As an exercise, transcribe the data below in full and exactly, omitting pictures.

****

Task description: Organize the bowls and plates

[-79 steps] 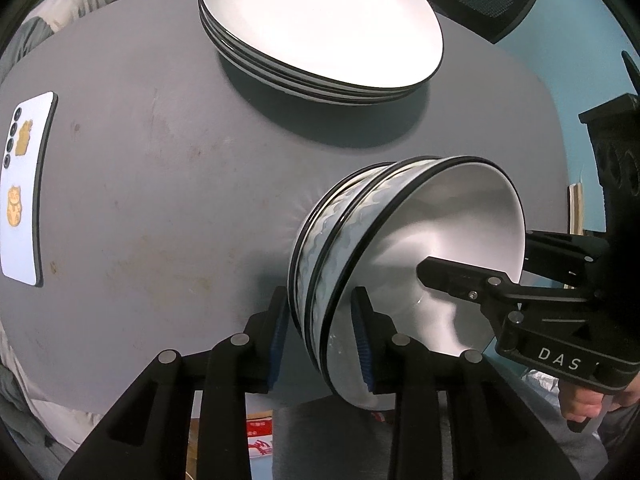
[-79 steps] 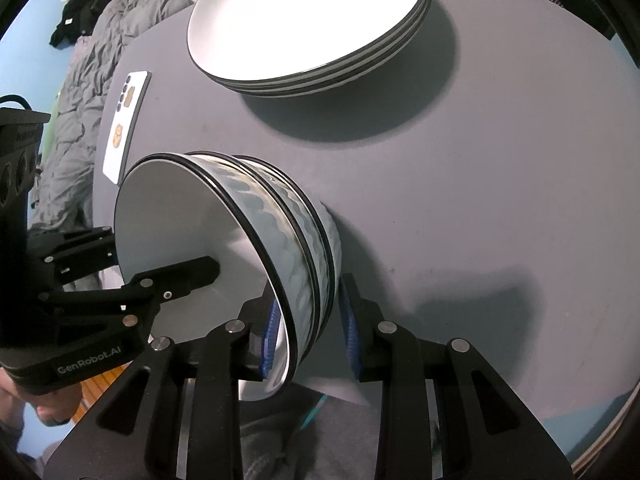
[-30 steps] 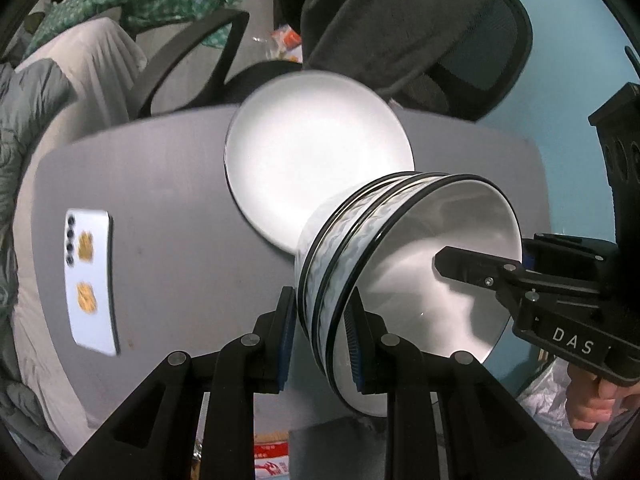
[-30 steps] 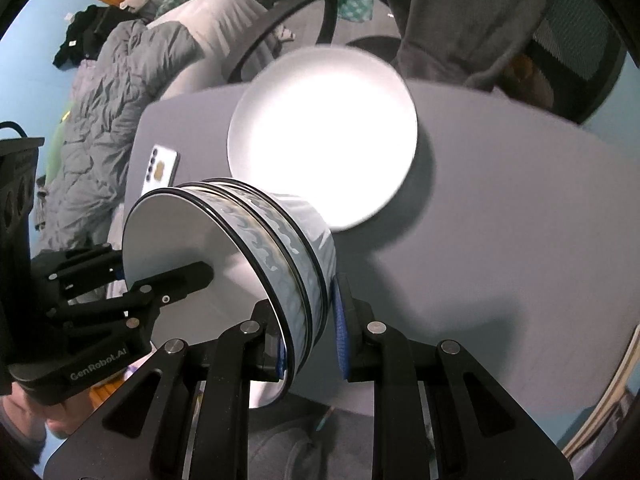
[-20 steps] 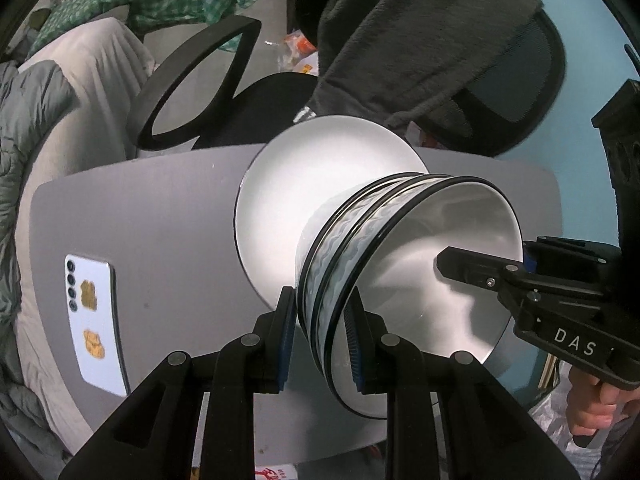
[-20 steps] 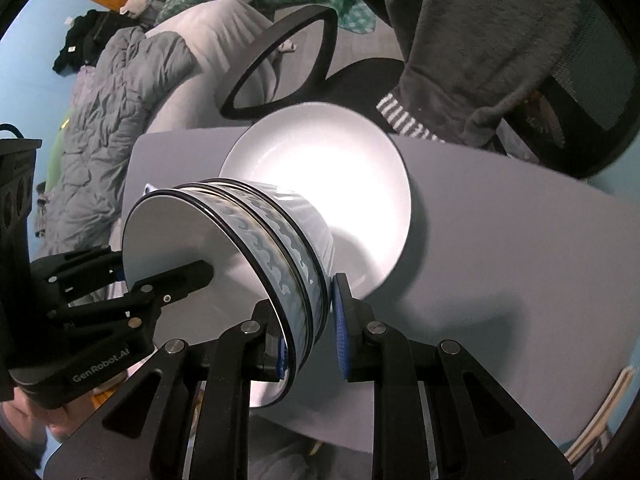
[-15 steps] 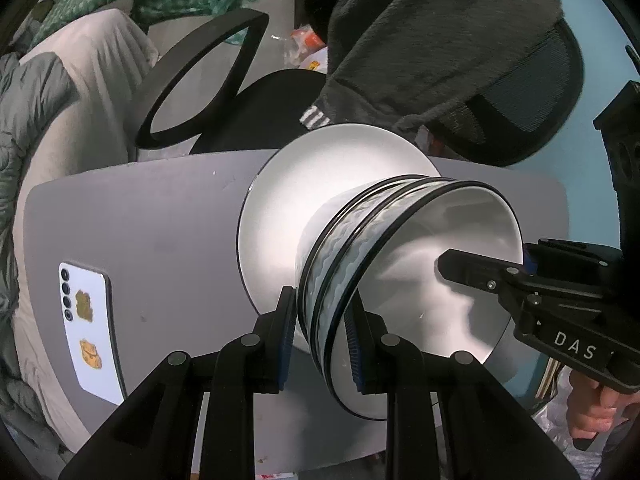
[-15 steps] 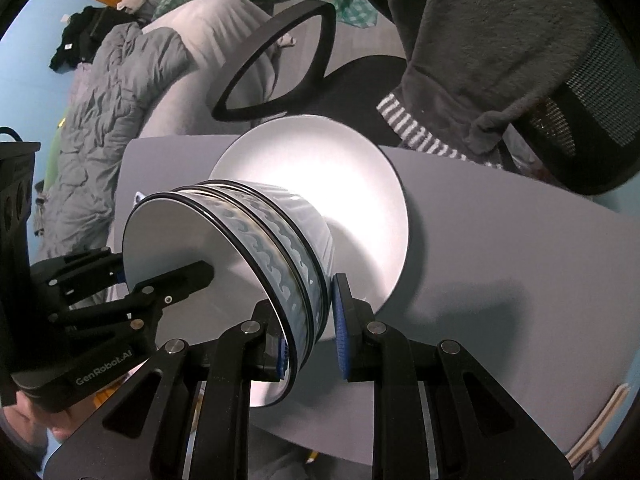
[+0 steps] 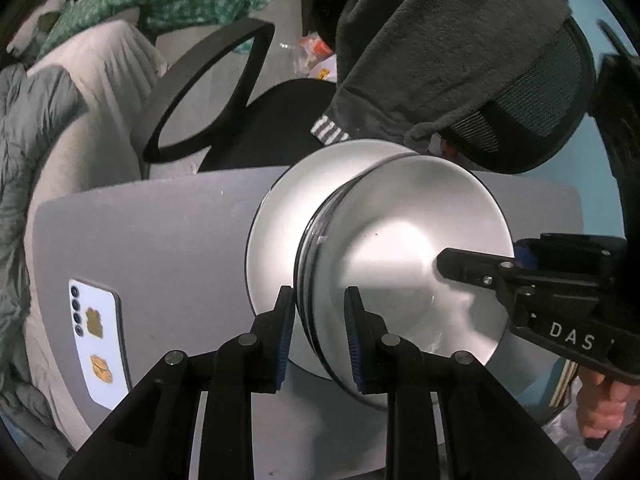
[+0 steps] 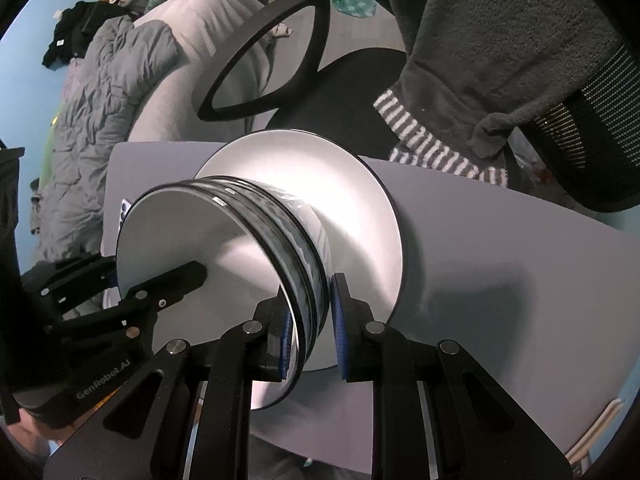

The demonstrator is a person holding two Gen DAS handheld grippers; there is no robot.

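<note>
A stack of white bowls (image 9: pixel 400 264) with black rims is held between both grippers, right over the stack of white plates (image 9: pixel 280 216) on the grey table (image 9: pixel 160 240). My left gripper (image 9: pixel 318 332) is shut on the near rim of the bowls. My right gripper (image 10: pixel 310 328) is shut on the opposite rim of the bowls (image 10: pixel 224 248); the plates (image 10: pixel 352 200) lie behind them. Each gripper shows in the other's view, one finger inside the top bowl. Whether the bowls touch the plates is hidden.
A white phone (image 9: pixel 98 338) lies on the table's left part. A black office chair (image 9: pixel 280 120) with a dark grey garment (image 9: pixel 440 40) over its back stands beyond the table. Grey bedding (image 10: pixel 112 80) lies to the left.
Both grippers carried the bowl stack away from the table's near edge, up and forward, and it now sits over the plate stack. The grip has stayed the same.
</note>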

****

• Answer space
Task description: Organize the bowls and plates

[-79 steps] 
[-79 steps] 
[-30 steps] 
[-30 steps] 
[-20 steps] 
[-20 steps] 
[-15 steps] 
[-15 steps] 
[+0 steps] 
[+0 steps] 

The demonstrator is a person holding two Gen DAS handheld grippers; there is no robot.

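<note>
A stack of white bowls (image 9: pixel 400 264) with black rims is held between both grippers, right over the stack of white plates (image 9: pixel 280 216) on the grey table (image 9: pixel 160 240). My left gripper (image 9: pixel 318 332) is shut on the near rim of the bowls. My right gripper (image 10: pixel 310 328) is shut on the opposite rim of the bowls (image 10: pixel 224 248); the plates (image 10: pixel 352 200) lie behind them. Each gripper shows in the other's view, one finger inside the top bowl. Whether the bowls touch the plates is hidden.
A white phone (image 9: pixel 98 338) lies on the table's left part. A black office chair (image 9: pixel 280 120) with a dark grey garment (image 9: pixel 440 40) over its back stands beyond the table. Grey bedding (image 10: pixel 112 80) lies to the left.
Both grippers carried the bowl stack away from the table's near edge, up and forward, and it now sits over the plate stack. The grip has stayed the same.
</note>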

No further output is required here.